* **PROBLEM DETAILS**: Could you please retype all of the data below exactly?

* **MATERIAL PROVIDED**:
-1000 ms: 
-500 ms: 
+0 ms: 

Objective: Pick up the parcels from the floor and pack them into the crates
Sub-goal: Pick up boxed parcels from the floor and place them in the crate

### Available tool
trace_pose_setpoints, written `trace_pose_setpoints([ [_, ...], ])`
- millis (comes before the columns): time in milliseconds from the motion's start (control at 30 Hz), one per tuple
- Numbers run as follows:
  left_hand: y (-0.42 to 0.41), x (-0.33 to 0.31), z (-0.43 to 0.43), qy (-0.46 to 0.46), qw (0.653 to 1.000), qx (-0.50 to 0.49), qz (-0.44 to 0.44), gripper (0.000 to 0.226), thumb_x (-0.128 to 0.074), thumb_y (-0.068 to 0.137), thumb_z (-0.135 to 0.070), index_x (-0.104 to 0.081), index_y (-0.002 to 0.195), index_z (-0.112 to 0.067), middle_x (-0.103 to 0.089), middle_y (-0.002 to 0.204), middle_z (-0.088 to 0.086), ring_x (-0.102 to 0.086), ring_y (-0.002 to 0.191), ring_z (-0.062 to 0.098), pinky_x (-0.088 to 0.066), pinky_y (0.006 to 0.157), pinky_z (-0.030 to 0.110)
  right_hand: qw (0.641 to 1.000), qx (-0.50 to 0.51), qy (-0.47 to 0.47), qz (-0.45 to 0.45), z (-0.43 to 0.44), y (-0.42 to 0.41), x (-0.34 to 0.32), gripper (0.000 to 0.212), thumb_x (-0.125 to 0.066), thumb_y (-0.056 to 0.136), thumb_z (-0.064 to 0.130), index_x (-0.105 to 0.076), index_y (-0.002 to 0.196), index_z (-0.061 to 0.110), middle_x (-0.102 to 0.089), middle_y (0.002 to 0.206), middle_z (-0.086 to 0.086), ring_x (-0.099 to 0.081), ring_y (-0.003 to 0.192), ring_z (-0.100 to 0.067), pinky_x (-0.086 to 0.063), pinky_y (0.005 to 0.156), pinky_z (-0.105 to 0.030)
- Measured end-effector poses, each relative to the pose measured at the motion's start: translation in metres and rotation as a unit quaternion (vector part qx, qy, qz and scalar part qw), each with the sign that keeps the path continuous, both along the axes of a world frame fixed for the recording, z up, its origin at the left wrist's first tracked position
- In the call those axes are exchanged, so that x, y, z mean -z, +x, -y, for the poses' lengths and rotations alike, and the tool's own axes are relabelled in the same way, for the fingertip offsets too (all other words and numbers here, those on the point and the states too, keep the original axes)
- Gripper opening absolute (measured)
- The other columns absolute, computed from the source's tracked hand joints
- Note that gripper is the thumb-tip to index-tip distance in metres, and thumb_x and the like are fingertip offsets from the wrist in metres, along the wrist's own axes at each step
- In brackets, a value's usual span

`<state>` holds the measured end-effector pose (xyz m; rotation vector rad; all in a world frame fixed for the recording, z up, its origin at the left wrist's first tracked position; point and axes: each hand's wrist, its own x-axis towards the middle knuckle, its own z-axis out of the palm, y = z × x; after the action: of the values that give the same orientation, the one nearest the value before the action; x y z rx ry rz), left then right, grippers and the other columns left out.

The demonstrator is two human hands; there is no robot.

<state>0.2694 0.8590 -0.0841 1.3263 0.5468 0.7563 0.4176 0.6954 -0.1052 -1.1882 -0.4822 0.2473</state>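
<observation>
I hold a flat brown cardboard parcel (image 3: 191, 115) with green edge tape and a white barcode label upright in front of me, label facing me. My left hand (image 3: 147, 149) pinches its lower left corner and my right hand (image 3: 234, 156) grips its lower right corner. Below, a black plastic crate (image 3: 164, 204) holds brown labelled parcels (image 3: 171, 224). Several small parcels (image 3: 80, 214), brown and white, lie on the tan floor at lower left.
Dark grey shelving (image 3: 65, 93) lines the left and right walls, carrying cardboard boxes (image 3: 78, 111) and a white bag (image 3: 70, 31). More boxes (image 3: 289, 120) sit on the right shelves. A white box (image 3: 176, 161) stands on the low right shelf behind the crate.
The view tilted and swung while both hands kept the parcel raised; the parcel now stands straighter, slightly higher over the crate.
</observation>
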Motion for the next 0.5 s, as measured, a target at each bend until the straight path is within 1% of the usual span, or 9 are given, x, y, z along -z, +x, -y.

* **EXERCISE OUTPUT**:
-1000 ms: 
-500 ms: 
+0 ms: 

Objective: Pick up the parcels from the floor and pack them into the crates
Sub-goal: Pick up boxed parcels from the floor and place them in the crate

### Available tool
trace_pose_setpoints, written `trace_pose_setpoints([ [_, ...], ])`
- millis (comes before the columns): time in milliseconds from the motion's start (control at 30 Hz), one per tuple
- Numbers run as follows:
  left_hand: y (-0.42 to 0.41), x (-0.33 to 0.31), z (-0.43 to 0.43), qy (-0.46 to 0.46), qw (0.653 to 1.000), qx (-0.50 to 0.49), qz (-0.44 to 0.44), gripper (0.000 to 0.226), thumb_x (-0.128 to 0.074), thumb_y (-0.068 to 0.137), thumb_z (-0.135 to 0.070), index_x (-0.104 to 0.081), index_y (-0.002 to 0.195), index_z (-0.112 to 0.067), middle_x (-0.103 to 0.089), middle_y (-0.002 to 0.204), middle_z (-0.088 to 0.086), ring_x (-0.102 to 0.086), ring_y (-0.002 to 0.191), ring_z (-0.062 to 0.098), pinky_x (-0.088 to 0.066), pinky_y (0.006 to 0.157), pinky_z (-0.030 to 0.110)
  right_hand: qw (0.641 to 1.000), qx (-0.50 to 0.51), qy (-0.47 to 0.47), qz (-0.45 to 0.45), z (-0.43 to 0.44), y (-0.42 to 0.41), x (-0.34 to 0.32), gripper (0.000 to 0.212), thumb_x (-0.125 to 0.066), thumb_y (-0.056 to 0.136), thumb_z (-0.064 to 0.130), index_x (-0.105 to 0.076), index_y (-0.002 to 0.196), index_z (-0.061 to 0.110), middle_x (-0.102 to 0.089), middle_y (0.002 to 0.206), middle_z (-0.086 to 0.086), ring_x (-0.099 to 0.081), ring_y (-0.003 to 0.192), ring_z (-0.100 to 0.067), pinky_x (-0.086 to 0.063), pinky_y (0.005 to 0.156), pinky_z (-0.105 to 0.030)
- Measured end-effector poses, each relative to the pose measured at the motion's start: translation in metres and rotation as a unit quaternion (vector part qx, qy, qz and scalar part qw), each with the sign that keeps the path continuous, both along the axes of a world frame fixed for the recording, z up, its origin at the left wrist's first tracked position
- In the call those axes are exchanged, so that x, y, z mean -z, +x, -y, for the poses' lengths and rotations alike, and the tool's own axes are relabelled in the same way, for the fingertip offsets too (all other words and numbers here, those on the point and the states too, keep the original axes)
- Gripper opening absolute (measured)
- The other columns absolute, computed from the source's tracked hand joints
- Note that gripper is the thumb-tip to index-tip distance in metres, and thumb_x and the like are fingertip offsets from the wrist in metres, along the wrist's own axes at each step
- In brackets, a value's usual span

`<state>` holds the measured end-effector pose (xyz m; rotation vector rad; all in a world frame fixed for the recording, z up, its origin at the left wrist's first tracked position; point and axes: each hand's wrist, its own x-axis towards the middle knuckle, its own z-axis out of the palm, y = z × x; after the action: of the values that give the same orientation, the one nearest the value before the action; x y z rx ry rz), left then right, grippers and the other columns left out.

The demonstrator is two human hands; there is no robot.

<state>0.2694 0.8590 -0.0841 1.3263 0.5468 0.7563 0.4176 0.6954 -0.1052 -1.1882 -0.4822 0.2473</state>
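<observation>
I hold a flat brown cardboard parcel (image 3: 191, 115) with green edge tape and a white barcode label upright in front of me, label facing me. My left hand (image 3: 147, 149) pinches its lower left corner and my right hand (image 3: 234, 156) grips its lower right corner. Below, a black plastic crate (image 3: 164, 204) holds brown labelled parcels (image 3: 171, 224). Several small parcels (image 3: 80, 214), brown and white, lie on the tan floor at lower left.
Dark grey shelving (image 3: 65, 93) lines the left and right walls, carrying cardboard boxes (image 3: 78, 111) and a white bag (image 3: 70, 31). More boxes (image 3: 289, 120) sit on the right shelves. A white box (image 3: 176, 161) stands on the low right shelf behind the crate.
The view tilted and swung while both hands kept the parcel raised; the parcel now stands straighter, slightly higher over the crate.
</observation>
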Motion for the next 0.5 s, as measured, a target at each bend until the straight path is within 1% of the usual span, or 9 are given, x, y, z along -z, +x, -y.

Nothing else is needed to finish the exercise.